WORK INSTRUCTION
What you return should be each line of the data containing the string "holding".

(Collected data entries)
_ _ _ _ _
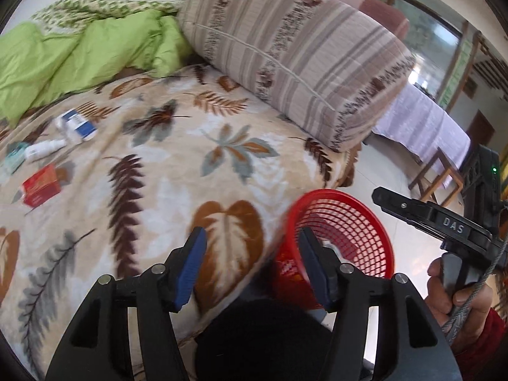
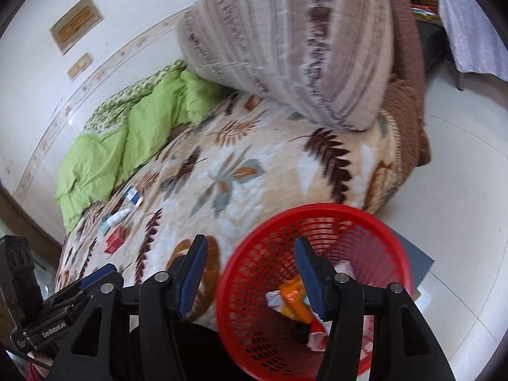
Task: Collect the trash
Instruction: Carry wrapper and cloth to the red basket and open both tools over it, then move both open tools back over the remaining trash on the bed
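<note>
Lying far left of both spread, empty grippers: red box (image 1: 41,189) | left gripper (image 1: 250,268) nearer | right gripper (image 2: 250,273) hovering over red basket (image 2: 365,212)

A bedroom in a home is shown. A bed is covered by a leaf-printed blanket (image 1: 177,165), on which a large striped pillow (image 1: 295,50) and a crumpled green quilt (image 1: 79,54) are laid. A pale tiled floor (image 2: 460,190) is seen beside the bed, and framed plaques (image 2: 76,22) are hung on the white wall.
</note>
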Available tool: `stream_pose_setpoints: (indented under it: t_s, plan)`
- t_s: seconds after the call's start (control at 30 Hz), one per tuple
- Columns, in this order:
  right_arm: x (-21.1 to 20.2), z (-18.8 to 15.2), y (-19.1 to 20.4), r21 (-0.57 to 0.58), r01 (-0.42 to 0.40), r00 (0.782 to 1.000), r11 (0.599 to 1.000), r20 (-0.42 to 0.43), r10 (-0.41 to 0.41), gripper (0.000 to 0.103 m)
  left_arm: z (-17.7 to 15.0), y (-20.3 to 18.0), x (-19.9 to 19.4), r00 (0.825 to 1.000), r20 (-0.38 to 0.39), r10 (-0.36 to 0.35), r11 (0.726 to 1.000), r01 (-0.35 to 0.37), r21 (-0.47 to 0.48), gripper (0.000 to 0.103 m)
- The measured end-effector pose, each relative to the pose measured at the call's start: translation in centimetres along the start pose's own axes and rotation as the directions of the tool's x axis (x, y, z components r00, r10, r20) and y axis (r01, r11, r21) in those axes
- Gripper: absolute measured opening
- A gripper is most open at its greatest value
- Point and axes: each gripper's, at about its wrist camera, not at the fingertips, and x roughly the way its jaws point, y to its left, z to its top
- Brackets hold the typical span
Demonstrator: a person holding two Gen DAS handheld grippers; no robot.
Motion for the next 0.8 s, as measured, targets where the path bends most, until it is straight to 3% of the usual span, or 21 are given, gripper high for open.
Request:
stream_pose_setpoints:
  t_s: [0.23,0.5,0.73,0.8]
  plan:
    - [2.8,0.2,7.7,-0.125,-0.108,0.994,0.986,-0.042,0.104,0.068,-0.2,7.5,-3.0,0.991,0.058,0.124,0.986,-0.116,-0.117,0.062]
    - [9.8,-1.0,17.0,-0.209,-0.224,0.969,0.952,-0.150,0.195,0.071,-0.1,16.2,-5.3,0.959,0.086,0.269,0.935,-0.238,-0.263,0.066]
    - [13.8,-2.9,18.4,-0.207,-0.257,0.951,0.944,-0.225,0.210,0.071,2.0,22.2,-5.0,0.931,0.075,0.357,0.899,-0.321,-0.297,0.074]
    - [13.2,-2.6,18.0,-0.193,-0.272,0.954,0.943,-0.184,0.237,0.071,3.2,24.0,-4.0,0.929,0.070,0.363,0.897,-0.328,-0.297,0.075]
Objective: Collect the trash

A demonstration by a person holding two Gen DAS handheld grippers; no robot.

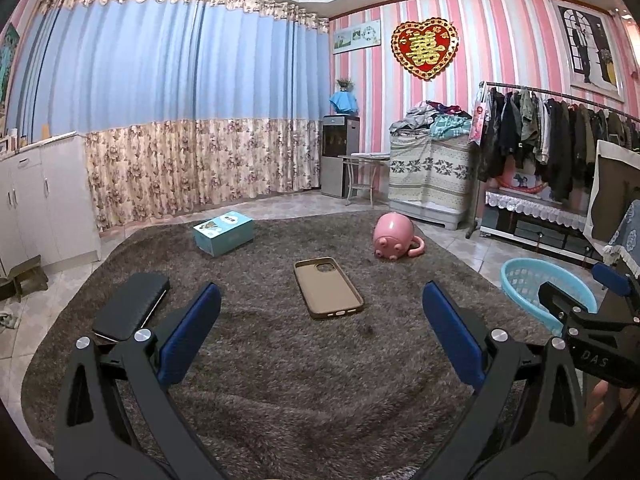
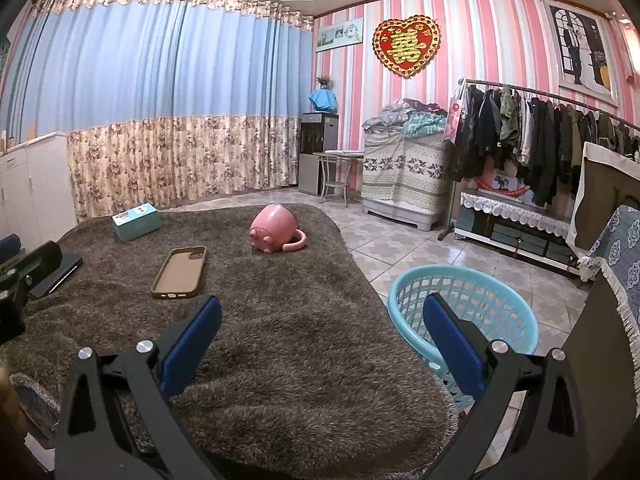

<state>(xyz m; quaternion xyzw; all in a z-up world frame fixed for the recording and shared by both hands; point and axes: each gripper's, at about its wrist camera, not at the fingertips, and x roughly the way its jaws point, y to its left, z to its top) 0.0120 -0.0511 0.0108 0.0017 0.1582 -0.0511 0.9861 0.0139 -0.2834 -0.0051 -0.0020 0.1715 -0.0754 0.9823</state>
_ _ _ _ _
ANSWER SECTION
Demonstrator: a person holding two Gen DAS handheld grippers; no robot.
A demonstration by a person holding two Gen DAS handheld grippers; no robot.

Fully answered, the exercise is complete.